The organization of the ABC transporter is reminiscent of the PDR-type subfamily, and a protein comparison shows a high degree of similarity to the previously characterized transporter NpABC1 from Nicotiana plumbaginifolia (accession number CAC40990) and NtPDR1 from Nicotiana tabacum (accession number BAB92011). Based on the derived protein sequences of GmPDR12, a cluster analysis has been performed to classify the transporter further (Fig. 2). Fifteen members of the Arabidopsis thaliana PDR-transporter protein family, as well as the two transporters from Nicotiana species and the GmPDR12 protein sequence, were aligned to calculate a non-rooted tree [CLUSTALX (Thompson et al., 1997); MEGA2.1 (Kumar et al., 2001)]. The ABC transporter is most similar to the Arabidopsis protein encoded by At1g15520, which was assigned as AtPDR12 (Martinoia et al., 2002; van den Brule and Smart, 2002). This suggests that the orthologous gene has been isolated from soybean and is therefore named GmPDR12.

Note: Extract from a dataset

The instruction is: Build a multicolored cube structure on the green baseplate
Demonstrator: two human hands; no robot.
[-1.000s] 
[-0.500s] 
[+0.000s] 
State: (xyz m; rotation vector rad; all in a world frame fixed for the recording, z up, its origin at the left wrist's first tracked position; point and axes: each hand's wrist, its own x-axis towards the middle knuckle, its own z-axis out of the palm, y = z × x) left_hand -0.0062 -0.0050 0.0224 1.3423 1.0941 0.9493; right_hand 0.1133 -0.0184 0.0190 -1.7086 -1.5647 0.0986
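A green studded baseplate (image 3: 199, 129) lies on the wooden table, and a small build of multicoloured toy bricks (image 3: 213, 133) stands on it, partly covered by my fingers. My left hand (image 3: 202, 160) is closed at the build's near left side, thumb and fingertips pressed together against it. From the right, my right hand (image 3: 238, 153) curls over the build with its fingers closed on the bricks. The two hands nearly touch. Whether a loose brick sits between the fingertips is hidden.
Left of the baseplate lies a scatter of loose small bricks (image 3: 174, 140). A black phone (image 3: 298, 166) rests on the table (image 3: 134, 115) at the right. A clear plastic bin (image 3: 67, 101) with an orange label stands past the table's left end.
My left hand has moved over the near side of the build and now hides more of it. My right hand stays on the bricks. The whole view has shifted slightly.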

Interestingly, the sequences of ABC transporters are very similar at the protein level but they are distinct enough to give specific hybridization signals that could be demonstrated by Southern blot analysis (Fig. 3).
The induction of the GmPDR12 expression by SA is very rapid and the mRNA starts to accumulate 15–30 min after SA treatment. This puts the GmPDR12 in the group of early immediate SA-response genes by contrast to many pathogenesis-related protein genes like PR-1 from tobacco, which starts to accumulate 6–12 h after treatment with SA (Horvath et al., 1998). Whereas SA leads to a prolonged gene induction of PR genes, the GmPDR12 is only very transiently induced. The Arabidopsis AtPDR12 gene was shown to be induced by high concentrations of SA, leading to a broad maximum of gene induction between 3 h and 24 h after spraying the plants with 5 mM SA. This concentration is about a 100-fold higher than the SA concentration used in the present experiments with soybean cells. The ABC transporter from tobacco (NpPDR1) does not respond to SA treatment up to 1 mM, which is sufficient to induce PR genes. However, treatment with jasmonate at higher concentrations induces the gene (Grec et al., 2003). Thus the soybean GmPDR12 gene is transcriptionally induced by low concentrations of both SA and jasmonate, which are representative of the key signalling molecules in the two pathogen-defence pathways in plants.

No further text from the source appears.